English: Looking east across Echternach.
There are worse places to break down than Echternach. (Photo credit: Wikipedia)

In the middle of a little village on the German/Luxembourg border, our camper van’s exhaust pipe drops off (that’s our motorhome’s muffler to you, my American friends) and I gain another chance to prove to my daughter the value of speaking a foreign language.

It’s a blue-skied, sunny public holiday – Easter Monday – so I’m particular conscious that we’re disturbing the peace in this beautiful setting.

The locals are very forgiving. We chug noisily up a hilly street, emitting a sound so deafening that my husband and I have to shout to each other to converse. A large group of jovial chaps basking in the sunshine in their front garden raise their glasses to us, with a loud cheer. We smile and wave, heartened by their kindly reaction.

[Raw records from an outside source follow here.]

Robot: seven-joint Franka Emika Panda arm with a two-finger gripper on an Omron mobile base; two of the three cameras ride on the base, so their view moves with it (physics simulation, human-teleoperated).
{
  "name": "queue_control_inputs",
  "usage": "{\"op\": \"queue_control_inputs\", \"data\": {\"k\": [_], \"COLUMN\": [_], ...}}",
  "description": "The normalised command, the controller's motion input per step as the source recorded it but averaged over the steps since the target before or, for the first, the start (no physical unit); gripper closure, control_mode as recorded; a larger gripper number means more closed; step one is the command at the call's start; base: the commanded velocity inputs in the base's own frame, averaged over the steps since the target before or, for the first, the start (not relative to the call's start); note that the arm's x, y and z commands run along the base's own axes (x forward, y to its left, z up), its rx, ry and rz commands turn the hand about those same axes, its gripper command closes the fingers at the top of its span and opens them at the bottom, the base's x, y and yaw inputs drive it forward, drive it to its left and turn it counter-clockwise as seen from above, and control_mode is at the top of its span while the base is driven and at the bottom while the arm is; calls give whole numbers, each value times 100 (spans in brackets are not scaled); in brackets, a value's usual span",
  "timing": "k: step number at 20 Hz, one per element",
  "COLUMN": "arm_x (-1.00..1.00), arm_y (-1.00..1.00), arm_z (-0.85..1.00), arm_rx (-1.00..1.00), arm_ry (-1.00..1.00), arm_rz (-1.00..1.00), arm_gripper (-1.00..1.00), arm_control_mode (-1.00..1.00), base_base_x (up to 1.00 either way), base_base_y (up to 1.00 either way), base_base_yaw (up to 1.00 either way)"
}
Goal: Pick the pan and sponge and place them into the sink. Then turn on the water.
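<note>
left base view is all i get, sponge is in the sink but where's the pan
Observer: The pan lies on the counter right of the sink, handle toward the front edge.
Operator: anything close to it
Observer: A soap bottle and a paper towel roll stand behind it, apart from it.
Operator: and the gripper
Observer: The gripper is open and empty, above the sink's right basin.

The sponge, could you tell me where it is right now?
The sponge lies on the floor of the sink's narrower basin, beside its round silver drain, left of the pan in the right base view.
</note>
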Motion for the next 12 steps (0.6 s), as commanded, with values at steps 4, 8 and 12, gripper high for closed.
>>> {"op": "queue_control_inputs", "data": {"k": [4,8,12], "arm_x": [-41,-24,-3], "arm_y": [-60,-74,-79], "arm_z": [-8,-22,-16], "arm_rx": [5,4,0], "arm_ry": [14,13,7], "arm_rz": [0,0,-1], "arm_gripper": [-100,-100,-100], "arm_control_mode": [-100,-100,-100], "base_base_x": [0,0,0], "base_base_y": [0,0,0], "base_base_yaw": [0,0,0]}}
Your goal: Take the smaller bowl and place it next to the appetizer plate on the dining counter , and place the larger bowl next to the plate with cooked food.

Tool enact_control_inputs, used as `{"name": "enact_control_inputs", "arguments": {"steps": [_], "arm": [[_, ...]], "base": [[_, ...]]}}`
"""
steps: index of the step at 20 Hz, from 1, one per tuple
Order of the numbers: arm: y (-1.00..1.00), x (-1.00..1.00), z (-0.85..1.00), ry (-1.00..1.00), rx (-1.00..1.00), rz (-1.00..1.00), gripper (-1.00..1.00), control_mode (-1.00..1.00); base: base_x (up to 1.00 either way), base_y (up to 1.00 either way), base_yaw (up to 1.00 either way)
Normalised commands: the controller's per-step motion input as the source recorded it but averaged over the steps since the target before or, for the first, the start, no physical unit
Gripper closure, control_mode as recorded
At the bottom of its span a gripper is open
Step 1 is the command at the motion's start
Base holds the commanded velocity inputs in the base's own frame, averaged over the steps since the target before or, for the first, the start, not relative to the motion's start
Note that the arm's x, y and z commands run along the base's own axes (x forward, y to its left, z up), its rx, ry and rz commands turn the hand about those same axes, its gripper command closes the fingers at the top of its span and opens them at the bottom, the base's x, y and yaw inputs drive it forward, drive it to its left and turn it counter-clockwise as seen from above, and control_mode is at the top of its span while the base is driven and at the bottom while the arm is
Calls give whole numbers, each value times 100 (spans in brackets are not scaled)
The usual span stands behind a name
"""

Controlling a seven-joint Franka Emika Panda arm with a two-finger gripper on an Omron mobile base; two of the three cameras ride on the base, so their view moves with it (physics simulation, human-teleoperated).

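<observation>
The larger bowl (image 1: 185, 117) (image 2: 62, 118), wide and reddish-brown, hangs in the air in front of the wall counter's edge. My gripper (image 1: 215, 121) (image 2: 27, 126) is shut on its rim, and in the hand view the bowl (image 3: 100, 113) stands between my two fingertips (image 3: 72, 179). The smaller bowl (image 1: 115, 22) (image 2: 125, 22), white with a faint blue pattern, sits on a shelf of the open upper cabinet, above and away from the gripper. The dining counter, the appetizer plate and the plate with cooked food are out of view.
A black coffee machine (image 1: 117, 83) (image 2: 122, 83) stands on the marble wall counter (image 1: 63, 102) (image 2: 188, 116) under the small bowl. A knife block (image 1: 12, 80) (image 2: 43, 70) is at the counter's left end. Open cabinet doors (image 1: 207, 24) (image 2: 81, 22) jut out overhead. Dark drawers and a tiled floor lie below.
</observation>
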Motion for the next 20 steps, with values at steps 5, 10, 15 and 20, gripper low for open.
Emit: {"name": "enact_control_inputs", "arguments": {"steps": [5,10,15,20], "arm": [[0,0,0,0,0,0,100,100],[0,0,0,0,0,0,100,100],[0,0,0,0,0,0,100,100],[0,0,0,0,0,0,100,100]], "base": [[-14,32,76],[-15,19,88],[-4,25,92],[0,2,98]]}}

On reaching our planned destination for the night, the border town of Echternach – yet another Luxemburgish town separated from Germany by only a river – we call the English-speaking helpline of the European recovery service to which we belong. Soon, a tow truck from the town’s garage comes to our rescue, and a brace of mechanics disembarks.

In preparation, I’ve found a relevant double-page spread in our French pocket phrase book. It includes a diagram of a car, its important parts labelled in French. Actually, even in English translation it’s foreign territory to me. I don’t know my chassis from my carburettor. I’ve rehearsed in my head the conversation we will need to have, beginning “Nous sommes en panne”, which is rather stating the obvious.

At the Mercy of Mechanics

English: Arms of Echternach
Arms of Echternach – more sinister than its people (Photo credit: Wikipedia)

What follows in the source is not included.